* Assigned task
Supply the number of lines in the data below that hold "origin", and let that number be the whole answer.

* Data
---+---

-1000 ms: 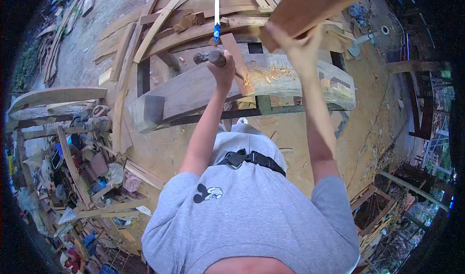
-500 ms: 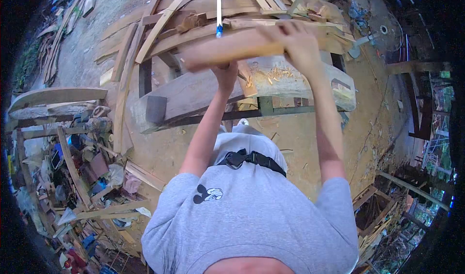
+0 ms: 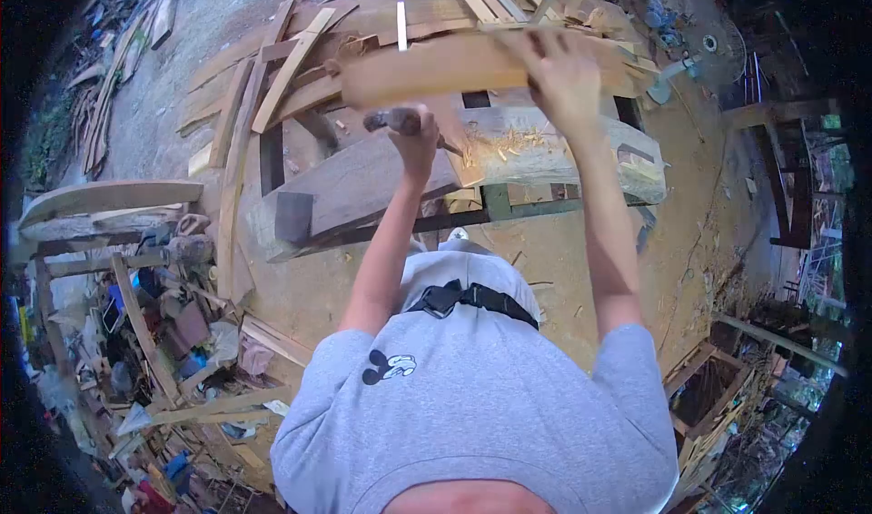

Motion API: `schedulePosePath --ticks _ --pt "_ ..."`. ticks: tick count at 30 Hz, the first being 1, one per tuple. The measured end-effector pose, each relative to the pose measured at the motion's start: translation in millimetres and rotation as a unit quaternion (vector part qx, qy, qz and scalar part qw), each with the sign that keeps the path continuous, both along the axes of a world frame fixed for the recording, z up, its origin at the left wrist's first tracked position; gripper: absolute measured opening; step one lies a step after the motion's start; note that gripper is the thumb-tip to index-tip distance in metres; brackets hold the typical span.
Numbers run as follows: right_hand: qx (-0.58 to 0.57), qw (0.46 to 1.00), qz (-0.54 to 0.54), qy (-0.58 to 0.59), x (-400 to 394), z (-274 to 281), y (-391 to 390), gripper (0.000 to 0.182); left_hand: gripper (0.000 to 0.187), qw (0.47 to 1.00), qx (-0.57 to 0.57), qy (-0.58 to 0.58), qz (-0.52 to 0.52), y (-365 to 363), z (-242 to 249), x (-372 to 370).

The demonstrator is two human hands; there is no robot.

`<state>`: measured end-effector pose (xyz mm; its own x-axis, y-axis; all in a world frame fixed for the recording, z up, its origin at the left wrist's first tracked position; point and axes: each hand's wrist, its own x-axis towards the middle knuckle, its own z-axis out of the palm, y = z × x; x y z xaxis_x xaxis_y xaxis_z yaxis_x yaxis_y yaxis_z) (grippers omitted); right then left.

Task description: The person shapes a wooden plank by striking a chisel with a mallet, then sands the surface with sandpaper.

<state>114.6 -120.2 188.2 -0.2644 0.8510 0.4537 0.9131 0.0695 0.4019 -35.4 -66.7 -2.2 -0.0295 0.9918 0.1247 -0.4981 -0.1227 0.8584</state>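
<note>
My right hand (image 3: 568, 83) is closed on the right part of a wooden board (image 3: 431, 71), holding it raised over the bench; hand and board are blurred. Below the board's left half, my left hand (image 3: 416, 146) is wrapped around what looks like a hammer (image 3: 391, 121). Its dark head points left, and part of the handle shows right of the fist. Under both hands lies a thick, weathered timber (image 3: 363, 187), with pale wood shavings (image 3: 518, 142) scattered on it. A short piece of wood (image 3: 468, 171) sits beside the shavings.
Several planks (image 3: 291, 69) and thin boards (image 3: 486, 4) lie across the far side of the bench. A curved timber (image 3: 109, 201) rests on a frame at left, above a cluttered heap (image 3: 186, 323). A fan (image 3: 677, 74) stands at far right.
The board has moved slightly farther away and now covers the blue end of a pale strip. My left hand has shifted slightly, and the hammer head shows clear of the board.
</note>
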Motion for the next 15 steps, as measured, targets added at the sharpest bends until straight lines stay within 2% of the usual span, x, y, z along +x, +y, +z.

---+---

* Response to the exercise
2